Snape had composed himself and turned to face me; he gave me a curt nod as he held out his hand for the Blood Replenishing Potion we’d brought with us. He began to coax it into Malfoy, cradling his head, toying with his long damp hair the way one would feed a sick child. When the beaker was empty he drew the cloak around his half-brother and stood.

‘We must go,’ he said without meeting my eyes.

‘What about him? Will he be all right?’ I asked.

‘As all right as he can be here. There is nothing we can do for him.’ Snape raised his eyes; the haunted look was back.

We gave the customary three short knocks on the cell door to let the warders know that our business was finished. As we made our way out of the cell Snape swept past me; my keen sense of smell caught the unmistakable scent of sexual arousal.

*****

SEVERUS

I hadn’t been prepared for how I felt, for the rush, for the euphoric or the sexual. For one mad moment I wondered why I had never done this before, until I saw Lucius slumped in my arms. Lucius, I tried not to think about him, about what had become of him, what would become of him. I felt Lupin touch my shoulder; thank Merlin I’d had the sense to bring him with me, and to give him his due, he’d had the courage to come. In hindsight Lupin was the best man for what I’d had to do; his annoyingly self-effacing ways, his mild acceptance, and his love of Black, all suited my purpose. I knew he’d felt revulsion and I knew he’d sense my arousal, and I knew he would deal with both in the same way. He would pretend in the way he always did; Remus Lupin would pretend it wasn’t happening.

I felt different, changed. I hadn’t thought that just once would make me feel altered in any way, but logic told me otherwise. I suspected the feeling would settle soon, and for now I had to concentrate on other things, but the exhilaration kept creeping through my veins, threatening me. I felt Lupin watch me, watch my breath hitch … oh, Merlin, I had to handle this; I could not admit to myself that I was so unprepared for what was happening to me.

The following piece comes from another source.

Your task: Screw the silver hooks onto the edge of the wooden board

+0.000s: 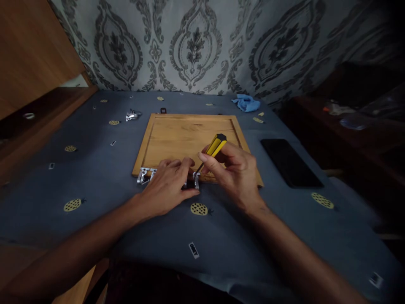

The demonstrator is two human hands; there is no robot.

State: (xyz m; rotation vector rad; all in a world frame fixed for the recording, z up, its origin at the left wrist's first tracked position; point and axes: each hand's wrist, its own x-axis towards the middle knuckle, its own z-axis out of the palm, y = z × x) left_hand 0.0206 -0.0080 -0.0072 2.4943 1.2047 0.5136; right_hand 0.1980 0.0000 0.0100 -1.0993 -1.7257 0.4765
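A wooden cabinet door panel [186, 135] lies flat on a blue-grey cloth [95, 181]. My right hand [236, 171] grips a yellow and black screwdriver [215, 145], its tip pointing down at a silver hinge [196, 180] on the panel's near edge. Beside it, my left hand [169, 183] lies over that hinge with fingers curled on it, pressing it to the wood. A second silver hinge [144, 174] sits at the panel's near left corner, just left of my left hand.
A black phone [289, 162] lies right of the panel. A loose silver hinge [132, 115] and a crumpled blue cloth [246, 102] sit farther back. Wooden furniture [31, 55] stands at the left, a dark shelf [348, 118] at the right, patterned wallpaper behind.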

‘Shouldn’t we stop for a bit? Let you draw yourself together?’ Lupin asked anxiously.

I saw the fear in his wide grey eyes as I turned to him. ‘I cannot stop now and you cannot allow me to.’

‘You’re in trouble,’ he said. ‘Aren’t you?’

I could see him flicking through his few options as we reached the other shore, see him wondering if there were any way that the freeing of some of the tension which was building up inside me would help. We walked into the forest a little, to one of the Ministry Apparation points; nobody is allowed to Apparate directly to Azkaban without special permission.

We stopped for moment and I felt his hand on my shoulder; it felt like water spraying on hot iron. I let him do it, let him unbutton my trousers, let him hold me without feeling and touch me without passion, as he released some of the pressure to splatter over his hand and down onto the forest floor in a hot heavy rush; seconds was all it took. He said nothing; I said nothing. It had been clinical, a mechanical act to relieve, and meant only that we could go on.

I could feel his fear mounting again as we got to the Ministry and knew not how to allay it; I had my own demons to deal with now. I watched a few witches whisper in little groups as we strode along the bottom corridor past the restored fountain; I had not known it had been shattered. I could tell they knew why we were there. We reached the Department of Mysteries and I could see we were expected as a tall wizard I did not know nodded gravely to us and opened the door.

‘Professor Dumbledore has given instruction that you have not to be disturbed,’ he said and nodded again in fearful disapproval.

‘He is here?’ I asked.

The man didn’t reply directly. ‘He has given me instruction to call him if you have not come back within one hour.’

I turned to Lupin. ‘You know what to do?’ I put a hand to his shoulder, felt him sag below the light touch in his own brand of honest fear. I welcomed that, more than any show of bravado; I had the right man with me.

He met my eyes and whispered the question he knew the answer to. ‘Why are you doing this?’